- [Work instructions]:
From the first line to the last, transcribe the material exactly.
□ □ □
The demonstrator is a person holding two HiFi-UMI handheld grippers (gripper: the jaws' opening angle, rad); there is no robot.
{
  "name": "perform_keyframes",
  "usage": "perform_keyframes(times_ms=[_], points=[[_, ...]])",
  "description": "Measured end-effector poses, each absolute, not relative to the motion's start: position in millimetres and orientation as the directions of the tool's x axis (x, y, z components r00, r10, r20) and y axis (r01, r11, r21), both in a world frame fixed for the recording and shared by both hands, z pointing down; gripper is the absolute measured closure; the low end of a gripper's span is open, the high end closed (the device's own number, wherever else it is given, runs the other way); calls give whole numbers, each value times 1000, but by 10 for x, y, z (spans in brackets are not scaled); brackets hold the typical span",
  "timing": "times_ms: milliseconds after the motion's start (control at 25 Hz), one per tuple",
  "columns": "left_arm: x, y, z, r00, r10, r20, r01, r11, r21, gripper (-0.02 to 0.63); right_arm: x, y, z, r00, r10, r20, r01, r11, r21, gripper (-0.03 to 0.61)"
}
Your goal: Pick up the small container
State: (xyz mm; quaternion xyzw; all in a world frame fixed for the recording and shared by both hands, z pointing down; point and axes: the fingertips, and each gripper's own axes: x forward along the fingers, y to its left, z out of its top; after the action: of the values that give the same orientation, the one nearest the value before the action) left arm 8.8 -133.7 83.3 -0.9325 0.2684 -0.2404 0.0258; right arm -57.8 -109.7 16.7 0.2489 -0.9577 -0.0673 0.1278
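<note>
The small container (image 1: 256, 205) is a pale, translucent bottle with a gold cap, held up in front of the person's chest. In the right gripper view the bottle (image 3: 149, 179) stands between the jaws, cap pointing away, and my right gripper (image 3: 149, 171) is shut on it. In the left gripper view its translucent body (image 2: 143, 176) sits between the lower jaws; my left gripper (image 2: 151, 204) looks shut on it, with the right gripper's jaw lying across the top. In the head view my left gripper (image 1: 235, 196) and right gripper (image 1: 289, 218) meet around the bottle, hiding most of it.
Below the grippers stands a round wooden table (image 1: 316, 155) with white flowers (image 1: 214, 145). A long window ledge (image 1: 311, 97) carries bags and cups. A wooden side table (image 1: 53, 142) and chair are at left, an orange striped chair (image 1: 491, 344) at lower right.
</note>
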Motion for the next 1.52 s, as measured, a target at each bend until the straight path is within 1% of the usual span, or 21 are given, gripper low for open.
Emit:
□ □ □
- [Task solution]:
The demonstrator is a person holding two HiFi-UMI handheld grippers (gripper: the jaws' opening angle, rad); there is no robot.
{
  "name": "perform_keyframes",
  "usage": "perform_keyframes(times_ms=[_], points=[[_, ...]])",
  "description": "Measured end-effector poses, each absolute, not relative to the motion's start: position in millimetres and orientation as the directions of the tool's x axis (x, y, z components r00, r10, r20) and y axis (r01, r11, r21), both in a world frame fixed for the recording and shared by both hands, z pointing down; gripper is the absolute measured closure; the low end of a gripper's span is open, the high end closed (the device's own number, wherever else it is given, runs the other way); calls give whole numbers, each value times 1000, but by 10 for x, y, z (spans in brackets are not scaled); brackets hold the typical span",
  "timing": "times_ms: milliseconds after the motion's start (control at 25 Hz), one per tuple",
  "columns": "left_arm: x, y, z, r00, r10, r20, r01, r11, r21, gripper (-0.02 to 0.63); right_arm: x, y, z, r00, r10, r20, r01, r11, r21, gripper (-0.03 to 0.61)"
}
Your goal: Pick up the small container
State: (xyz mm; quaternion xyzw; all in a world frame fixed for the recording and shared by both hands, z pointing down; point and axes: the fingertips, and each gripper's own axes: x forward along the fingers, y to its left, z out of its top; after the action: of the values that give the same orientation, the one nearest the value before the action) left arm 8.8 -133.7 83.3 -0.9325 0.2684 -0.2404 0.0258; right arm -57.8 -109.7 16.7 0.2489 -0.9577 -0.0673 0.1278
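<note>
The small container (image 1: 256, 205) is a pale, translucent bottle with a gold cap, held up in front of the person's chest. In the right gripper view the bottle (image 3: 149, 179) stands between the jaws, cap pointing away, and my right gripper (image 3: 149, 171) is shut on it. In the left gripper view its translucent body (image 2: 143, 176) sits between the lower jaws; my left gripper (image 2: 151, 204) looks shut on it, with the right gripper's jaw lying across the top. In the head view my left gripper (image 1: 235, 196) and right gripper (image 1: 289, 218) meet around the bottle, hiding most of it.
Below the grippers stands a round wooden table (image 1: 316, 155) with white flowers (image 1: 214, 145). A long window ledge (image 1: 311, 97) carries bags and cups. A wooden side table (image 1: 53, 142) and chair are at left, an orange striped chair (image 1: 491, 344) at lower right.
</note>
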Motion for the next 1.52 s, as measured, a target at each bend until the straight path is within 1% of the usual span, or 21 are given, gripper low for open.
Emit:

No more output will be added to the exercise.